**To do:** Once the line containing "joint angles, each" is found in the entries below, restate it and each following line word for word, stopping after the line containing "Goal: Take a".

**Records to use:**
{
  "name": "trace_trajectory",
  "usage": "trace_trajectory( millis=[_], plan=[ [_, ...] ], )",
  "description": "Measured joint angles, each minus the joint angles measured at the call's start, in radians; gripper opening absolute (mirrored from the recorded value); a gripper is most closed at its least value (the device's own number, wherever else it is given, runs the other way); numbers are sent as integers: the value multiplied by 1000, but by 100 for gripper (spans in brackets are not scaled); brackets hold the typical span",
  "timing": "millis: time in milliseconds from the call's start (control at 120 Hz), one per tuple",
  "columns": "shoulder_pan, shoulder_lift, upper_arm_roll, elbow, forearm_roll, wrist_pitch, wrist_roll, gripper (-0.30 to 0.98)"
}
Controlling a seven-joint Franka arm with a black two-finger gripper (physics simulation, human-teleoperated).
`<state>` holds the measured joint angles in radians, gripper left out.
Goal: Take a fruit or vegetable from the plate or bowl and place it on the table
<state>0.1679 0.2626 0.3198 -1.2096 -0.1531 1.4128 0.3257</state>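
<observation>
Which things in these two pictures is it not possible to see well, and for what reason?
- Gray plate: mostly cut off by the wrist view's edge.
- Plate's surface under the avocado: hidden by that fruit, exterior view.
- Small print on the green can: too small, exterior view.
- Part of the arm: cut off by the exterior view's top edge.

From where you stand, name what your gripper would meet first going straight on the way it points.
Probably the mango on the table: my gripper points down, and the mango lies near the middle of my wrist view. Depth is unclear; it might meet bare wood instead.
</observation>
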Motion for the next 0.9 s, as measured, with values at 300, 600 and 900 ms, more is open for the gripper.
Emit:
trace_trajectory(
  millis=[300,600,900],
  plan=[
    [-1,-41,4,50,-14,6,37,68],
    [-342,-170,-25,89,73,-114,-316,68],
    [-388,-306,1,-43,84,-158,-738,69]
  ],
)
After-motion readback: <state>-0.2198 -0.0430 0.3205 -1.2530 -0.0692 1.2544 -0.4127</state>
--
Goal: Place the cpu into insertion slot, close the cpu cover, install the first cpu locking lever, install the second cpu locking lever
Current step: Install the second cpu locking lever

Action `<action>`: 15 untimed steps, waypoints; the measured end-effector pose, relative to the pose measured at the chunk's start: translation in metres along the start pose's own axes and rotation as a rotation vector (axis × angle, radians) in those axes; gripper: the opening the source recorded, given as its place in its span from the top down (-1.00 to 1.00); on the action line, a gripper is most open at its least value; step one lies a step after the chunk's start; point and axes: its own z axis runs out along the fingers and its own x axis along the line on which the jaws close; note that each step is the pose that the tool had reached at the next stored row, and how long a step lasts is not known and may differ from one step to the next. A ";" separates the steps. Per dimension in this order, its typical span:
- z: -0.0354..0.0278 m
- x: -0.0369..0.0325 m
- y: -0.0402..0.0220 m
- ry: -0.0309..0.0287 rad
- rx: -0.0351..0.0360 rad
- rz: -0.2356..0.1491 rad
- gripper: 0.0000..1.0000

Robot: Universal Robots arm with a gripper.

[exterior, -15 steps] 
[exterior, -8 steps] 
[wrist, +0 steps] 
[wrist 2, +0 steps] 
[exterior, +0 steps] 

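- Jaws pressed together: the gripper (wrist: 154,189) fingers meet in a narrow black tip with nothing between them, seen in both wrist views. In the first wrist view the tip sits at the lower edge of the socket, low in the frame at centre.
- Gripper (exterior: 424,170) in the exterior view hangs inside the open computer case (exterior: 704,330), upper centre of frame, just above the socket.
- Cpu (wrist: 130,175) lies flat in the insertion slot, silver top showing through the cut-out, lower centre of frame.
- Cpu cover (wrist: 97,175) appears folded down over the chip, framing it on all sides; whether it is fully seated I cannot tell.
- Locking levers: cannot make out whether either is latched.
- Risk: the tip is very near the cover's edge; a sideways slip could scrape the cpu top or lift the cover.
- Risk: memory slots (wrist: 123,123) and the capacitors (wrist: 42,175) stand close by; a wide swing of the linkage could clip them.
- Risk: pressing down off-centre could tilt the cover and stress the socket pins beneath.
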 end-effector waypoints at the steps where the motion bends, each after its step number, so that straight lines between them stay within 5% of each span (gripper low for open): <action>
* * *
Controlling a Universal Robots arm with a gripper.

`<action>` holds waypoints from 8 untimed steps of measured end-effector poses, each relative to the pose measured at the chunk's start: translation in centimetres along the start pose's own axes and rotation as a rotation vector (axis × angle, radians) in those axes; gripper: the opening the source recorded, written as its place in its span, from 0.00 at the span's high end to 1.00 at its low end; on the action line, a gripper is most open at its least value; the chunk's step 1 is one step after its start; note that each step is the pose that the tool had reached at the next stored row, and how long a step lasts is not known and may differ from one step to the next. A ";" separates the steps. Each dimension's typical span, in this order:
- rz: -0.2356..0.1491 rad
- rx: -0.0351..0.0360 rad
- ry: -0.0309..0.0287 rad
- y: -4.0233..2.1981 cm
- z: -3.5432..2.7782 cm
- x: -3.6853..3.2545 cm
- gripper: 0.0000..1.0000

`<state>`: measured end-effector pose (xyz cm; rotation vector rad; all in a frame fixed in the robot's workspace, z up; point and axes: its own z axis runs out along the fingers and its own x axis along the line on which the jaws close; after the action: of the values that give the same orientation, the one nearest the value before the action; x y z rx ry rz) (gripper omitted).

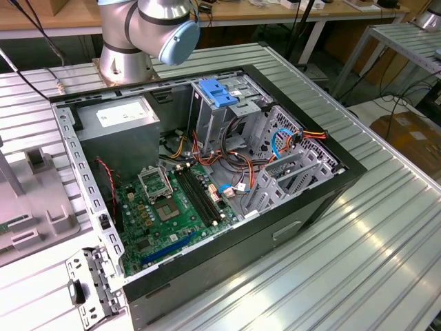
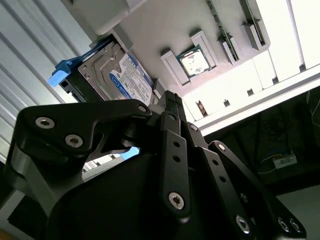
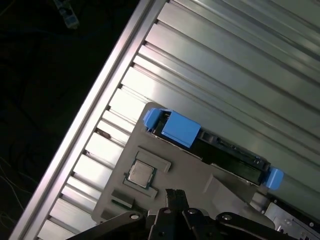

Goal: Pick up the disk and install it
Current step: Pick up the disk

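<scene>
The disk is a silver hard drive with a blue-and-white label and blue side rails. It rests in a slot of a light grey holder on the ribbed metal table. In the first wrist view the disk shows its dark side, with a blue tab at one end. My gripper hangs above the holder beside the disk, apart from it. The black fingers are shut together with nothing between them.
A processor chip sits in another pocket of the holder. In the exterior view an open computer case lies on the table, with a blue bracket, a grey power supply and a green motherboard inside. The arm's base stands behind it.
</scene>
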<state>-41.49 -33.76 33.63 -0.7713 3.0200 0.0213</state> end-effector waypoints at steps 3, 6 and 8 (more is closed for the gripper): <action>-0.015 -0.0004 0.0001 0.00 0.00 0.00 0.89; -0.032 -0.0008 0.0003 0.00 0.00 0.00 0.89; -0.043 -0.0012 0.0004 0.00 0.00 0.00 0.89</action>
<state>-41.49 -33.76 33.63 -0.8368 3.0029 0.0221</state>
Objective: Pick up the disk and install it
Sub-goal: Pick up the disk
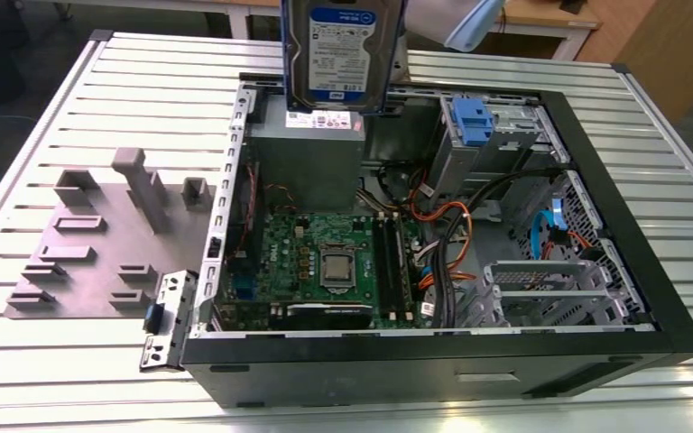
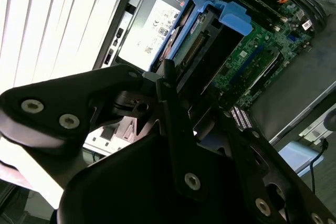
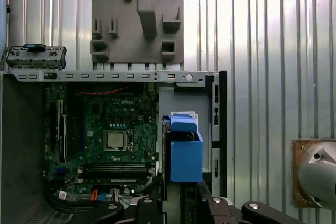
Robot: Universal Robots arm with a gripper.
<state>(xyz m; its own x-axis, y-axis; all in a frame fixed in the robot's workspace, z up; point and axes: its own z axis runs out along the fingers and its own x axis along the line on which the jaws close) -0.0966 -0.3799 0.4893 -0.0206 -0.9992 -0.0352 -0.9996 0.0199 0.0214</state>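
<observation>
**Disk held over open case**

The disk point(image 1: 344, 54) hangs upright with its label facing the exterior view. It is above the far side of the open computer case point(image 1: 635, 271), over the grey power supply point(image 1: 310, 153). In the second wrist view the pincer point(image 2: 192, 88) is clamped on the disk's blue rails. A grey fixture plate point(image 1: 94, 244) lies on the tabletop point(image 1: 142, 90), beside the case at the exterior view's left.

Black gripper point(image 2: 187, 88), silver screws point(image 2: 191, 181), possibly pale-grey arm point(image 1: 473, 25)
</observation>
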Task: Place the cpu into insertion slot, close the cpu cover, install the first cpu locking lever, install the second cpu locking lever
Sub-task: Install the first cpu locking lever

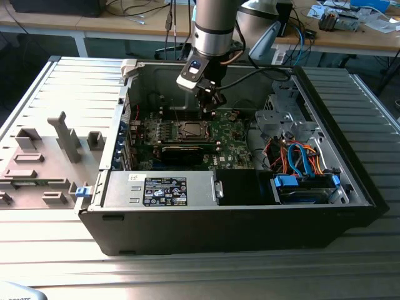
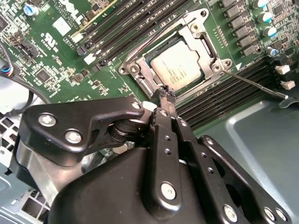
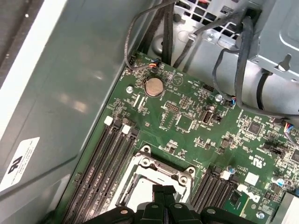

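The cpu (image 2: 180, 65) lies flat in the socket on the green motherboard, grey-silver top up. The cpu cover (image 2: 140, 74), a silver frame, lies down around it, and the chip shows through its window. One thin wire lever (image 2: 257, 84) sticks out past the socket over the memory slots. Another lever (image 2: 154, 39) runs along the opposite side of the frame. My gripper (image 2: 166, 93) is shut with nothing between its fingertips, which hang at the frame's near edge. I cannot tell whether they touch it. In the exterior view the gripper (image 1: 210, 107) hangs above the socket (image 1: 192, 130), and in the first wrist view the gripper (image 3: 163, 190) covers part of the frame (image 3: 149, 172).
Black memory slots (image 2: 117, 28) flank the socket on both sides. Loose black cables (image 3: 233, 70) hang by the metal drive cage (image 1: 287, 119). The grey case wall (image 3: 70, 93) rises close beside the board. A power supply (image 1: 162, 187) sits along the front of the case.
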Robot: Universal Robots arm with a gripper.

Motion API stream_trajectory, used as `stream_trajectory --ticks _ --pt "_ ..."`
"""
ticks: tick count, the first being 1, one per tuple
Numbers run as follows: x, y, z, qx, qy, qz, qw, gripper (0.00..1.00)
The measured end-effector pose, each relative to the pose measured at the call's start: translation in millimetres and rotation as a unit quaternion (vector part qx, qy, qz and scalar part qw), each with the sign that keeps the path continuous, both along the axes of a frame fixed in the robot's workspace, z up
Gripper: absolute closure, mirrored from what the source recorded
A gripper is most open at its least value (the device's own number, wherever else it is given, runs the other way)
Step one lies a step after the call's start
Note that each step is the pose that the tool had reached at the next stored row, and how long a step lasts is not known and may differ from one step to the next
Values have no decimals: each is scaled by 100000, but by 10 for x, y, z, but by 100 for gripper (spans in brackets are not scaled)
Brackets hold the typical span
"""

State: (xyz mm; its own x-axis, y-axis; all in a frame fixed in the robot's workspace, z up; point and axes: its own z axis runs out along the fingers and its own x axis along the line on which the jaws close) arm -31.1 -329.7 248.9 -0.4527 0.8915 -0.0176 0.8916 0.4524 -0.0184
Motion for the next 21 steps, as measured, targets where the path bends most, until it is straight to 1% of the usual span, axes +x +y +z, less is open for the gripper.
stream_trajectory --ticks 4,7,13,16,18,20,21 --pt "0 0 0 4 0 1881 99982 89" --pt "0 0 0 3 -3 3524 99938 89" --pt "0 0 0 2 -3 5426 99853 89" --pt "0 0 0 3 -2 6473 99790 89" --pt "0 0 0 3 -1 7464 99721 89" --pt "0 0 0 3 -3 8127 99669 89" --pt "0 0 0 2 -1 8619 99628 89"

**Solution for this problem:**
  "description": "Measured joint angles, each minus the joint angles measured at the call's start, in radians; gripper opening absolute (mirrored from the recorded value); a gripper is most closed at its least value (the device's own number, wherever else it is given, runs the other way); numbers are sent as integers: the value multiplied by 1000, but by 100 for gripper (spans in brackets are not scaled); brackets hold the typical span",
  "timing": "millis: time in milliseconds from the call's start (control at 120 Hz), one per tuple",
  "columns": "shoulder_pan, shoulder_lift, upper_arm_roll, elbow, forearm_roll, wrist_pitch, wrist_roll, gripper (-0.30 to 0.98)"
}
Controlling a seven-joint Franka arm with a black two-finger gripper (physics simulation, human-teleoperated).
`<state>` holds the measured joint angles in radians, gripper left out.
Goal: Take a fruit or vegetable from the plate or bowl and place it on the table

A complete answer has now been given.